● DATA BELOW:
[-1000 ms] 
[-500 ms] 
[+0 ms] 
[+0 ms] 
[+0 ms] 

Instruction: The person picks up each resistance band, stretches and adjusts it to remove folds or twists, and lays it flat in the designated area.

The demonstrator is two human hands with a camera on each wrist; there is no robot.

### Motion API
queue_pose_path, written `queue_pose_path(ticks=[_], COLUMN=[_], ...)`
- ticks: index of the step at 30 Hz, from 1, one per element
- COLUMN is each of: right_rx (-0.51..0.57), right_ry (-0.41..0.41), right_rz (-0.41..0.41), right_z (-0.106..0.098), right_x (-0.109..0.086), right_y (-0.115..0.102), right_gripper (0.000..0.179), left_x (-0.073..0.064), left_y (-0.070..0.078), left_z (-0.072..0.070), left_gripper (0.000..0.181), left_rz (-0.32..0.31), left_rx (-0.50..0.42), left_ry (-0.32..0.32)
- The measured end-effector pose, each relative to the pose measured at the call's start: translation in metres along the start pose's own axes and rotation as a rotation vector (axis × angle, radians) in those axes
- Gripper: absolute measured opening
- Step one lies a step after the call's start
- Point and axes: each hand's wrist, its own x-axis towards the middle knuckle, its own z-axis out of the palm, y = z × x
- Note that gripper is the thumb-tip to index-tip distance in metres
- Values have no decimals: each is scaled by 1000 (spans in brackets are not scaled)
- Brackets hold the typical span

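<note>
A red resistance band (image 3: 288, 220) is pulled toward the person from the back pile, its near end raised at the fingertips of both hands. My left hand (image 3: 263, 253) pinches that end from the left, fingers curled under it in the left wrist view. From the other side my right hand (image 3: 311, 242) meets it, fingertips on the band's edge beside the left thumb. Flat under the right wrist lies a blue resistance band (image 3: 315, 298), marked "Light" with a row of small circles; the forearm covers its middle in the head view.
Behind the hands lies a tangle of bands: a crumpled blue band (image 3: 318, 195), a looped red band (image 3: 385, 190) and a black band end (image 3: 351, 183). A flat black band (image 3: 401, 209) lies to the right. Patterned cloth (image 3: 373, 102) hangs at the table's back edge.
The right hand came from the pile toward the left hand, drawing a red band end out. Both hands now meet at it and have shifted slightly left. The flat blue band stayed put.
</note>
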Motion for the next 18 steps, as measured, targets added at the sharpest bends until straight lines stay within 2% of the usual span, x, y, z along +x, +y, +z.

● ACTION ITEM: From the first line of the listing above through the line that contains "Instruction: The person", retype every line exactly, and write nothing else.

● FINAL ANSWER:
[-1000 ms] 
[-500 ms] 
[+0 ms] 
[+0 ms] 
[+0 ms] 

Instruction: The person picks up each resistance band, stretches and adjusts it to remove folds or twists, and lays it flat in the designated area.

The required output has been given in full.